O envolvimento das mulheres com o crime tem crescido significativamente. Estudos divulgados pelo Departamento Penitenciário Nacional (DEPEN) aponta que, entre 2000 e 2014 o crescimento da população penitenciária feminina foi de 567% ao passo que a dos homens foi de 220%. Ainda conforme o DEPEN, em 2012 haviam 36.000 detentas no Brasil, mas apesar de tais números, ainda há poucos trabalhos acadêmicos os quais contemplam tal temática (OLIVEIRA, 2020). No primeiro semestre de 2017, o quantitativo de mulheres custodiadas no Brasil é de 37.828 mulheres privadas de liberdade (SILVA, 2019).
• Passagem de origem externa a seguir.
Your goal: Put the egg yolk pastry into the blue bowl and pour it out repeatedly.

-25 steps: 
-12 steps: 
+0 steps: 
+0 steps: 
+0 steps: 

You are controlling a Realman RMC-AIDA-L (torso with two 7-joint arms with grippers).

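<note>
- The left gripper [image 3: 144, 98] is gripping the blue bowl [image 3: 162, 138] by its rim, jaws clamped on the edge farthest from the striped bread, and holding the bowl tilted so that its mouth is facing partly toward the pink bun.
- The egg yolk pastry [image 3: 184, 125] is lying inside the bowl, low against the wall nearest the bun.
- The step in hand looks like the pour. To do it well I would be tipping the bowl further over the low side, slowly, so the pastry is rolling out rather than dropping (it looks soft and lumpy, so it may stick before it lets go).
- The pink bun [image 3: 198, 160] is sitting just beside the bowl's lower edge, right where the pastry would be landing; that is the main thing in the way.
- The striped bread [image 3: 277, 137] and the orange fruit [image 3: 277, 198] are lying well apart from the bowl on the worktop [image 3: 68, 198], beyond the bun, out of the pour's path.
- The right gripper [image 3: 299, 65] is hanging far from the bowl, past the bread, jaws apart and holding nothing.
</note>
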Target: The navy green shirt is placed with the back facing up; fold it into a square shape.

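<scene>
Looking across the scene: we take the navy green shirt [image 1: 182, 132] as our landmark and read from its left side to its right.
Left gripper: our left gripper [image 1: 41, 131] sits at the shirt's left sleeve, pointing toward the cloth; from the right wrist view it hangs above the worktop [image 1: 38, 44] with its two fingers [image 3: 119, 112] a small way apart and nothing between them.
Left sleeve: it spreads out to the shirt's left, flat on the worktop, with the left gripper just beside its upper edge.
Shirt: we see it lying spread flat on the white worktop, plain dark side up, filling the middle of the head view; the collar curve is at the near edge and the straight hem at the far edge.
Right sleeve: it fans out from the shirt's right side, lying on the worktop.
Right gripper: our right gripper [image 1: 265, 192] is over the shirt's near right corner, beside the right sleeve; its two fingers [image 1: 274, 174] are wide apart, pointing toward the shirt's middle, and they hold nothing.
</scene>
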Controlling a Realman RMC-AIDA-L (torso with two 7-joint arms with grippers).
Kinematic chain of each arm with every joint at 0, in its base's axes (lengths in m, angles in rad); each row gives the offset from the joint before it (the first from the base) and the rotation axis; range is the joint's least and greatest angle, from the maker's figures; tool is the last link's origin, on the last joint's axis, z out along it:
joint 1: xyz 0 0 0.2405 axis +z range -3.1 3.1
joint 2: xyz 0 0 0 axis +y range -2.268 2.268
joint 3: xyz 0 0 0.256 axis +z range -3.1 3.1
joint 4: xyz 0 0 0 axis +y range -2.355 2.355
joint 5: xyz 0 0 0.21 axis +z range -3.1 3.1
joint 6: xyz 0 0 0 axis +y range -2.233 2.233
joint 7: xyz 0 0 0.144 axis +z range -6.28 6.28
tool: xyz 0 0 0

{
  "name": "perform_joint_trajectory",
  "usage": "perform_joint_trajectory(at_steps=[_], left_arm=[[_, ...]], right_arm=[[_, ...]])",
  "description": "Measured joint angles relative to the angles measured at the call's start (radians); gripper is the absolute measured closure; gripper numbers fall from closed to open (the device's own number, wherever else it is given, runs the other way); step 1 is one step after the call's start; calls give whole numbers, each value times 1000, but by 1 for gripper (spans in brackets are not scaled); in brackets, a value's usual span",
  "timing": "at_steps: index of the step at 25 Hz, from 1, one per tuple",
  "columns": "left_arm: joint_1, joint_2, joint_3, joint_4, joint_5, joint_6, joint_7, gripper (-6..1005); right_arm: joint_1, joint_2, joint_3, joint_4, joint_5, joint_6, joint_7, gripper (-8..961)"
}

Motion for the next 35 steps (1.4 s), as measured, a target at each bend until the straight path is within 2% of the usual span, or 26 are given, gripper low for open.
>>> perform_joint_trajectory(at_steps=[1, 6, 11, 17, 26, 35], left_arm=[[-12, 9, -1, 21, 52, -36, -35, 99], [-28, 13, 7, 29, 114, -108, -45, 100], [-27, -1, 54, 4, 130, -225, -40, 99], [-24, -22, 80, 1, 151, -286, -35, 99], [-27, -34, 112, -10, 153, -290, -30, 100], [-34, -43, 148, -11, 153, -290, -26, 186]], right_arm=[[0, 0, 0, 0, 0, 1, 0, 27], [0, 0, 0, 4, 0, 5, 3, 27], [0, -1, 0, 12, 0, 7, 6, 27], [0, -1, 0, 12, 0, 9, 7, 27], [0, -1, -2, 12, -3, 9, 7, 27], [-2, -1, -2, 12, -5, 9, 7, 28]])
O Departamento Penitenciário Nacional (DEPEN) é um órgão executivo subordinado ao Ministério da Justiça e Segurança Pública o qual tem como principal objetivo acompanhar e controlar a aplicação das diretrizes da Política
Penitenciária Nacional e da Lei de Execução Penal (SILVA, 2019).
O Ministério da Justiça e Segurança Pública através do seu Departamento Penitenciário Nacional, Divisão de Atenção às Mulheres e Grupos Específicos, através do Ofício – Circular nº. 62/2020/DIRPP/DEPEN/MJ (11317220), ao DIAMGE, solicitou aos estados, a apresentação de dados de mulheres presas, visando o fornecimento de dados de mulheres presas com o intuito de reunir informações para enfrentamento do novo coronavírus (COVID-19) nos sistemas prisionais estaduais. Em outras palavras, refere-se a um mapeamento de mulheres presas grávidas, parturientes, mães de crianças até 12 anos, idosas ou doentes.
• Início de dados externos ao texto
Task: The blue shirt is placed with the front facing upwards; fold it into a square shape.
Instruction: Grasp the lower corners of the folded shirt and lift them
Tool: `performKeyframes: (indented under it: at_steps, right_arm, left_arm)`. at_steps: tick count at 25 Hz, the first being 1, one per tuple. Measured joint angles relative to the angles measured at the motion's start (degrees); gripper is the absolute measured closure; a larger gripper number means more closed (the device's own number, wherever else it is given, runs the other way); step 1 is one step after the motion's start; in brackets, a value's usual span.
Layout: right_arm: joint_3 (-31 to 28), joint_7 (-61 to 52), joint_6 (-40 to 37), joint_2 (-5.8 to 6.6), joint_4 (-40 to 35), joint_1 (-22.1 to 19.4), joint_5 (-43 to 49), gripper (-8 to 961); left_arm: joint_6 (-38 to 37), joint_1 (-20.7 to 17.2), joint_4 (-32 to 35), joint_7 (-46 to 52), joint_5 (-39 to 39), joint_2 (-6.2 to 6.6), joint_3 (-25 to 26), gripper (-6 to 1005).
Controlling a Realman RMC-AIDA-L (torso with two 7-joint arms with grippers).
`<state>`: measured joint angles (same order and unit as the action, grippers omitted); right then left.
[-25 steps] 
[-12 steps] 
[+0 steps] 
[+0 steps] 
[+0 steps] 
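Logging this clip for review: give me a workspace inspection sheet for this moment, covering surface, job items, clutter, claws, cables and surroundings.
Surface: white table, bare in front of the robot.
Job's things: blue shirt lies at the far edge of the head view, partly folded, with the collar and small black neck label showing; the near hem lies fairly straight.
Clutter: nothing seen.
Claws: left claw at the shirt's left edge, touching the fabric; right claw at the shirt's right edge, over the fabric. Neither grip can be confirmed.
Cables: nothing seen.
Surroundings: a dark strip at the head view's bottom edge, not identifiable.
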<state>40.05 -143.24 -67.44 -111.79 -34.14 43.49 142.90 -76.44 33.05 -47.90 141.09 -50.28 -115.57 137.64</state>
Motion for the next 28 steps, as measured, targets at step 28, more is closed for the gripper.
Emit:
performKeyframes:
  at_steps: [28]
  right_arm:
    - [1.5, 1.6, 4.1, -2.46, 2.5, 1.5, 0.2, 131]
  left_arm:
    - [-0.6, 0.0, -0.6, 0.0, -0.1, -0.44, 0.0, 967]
A tabela supra detalha participações de 27 unidades federativas no levantamento de dados, onde no total de população feminina presa: 208 (duzentos e oito) estão grávidas; 44 (quarenta e quatro) estão puérperas; 12.821 (doze mil oitocentos e vinte e um) são mães de crianças até 12 anos; 434 (quatrocentos e trinta e quatro) possuem idade igual ou superior a 60 anos; 4.052 (quatro mil e cinquenta e dois (possuem doenças crônicas ou doenças respiratória. Das informações supra, também contabilizou-se a quantidade de presas provisórias sendo: 77 (setenta e sete) grávidas; 20 (vinte) puérperas; e, 3.136 (três mil cento e trinta e seis) mães de crianças até 12 anos (SUPESE, 2020).
Os dados obtidos são apresentados na tabela abaixo.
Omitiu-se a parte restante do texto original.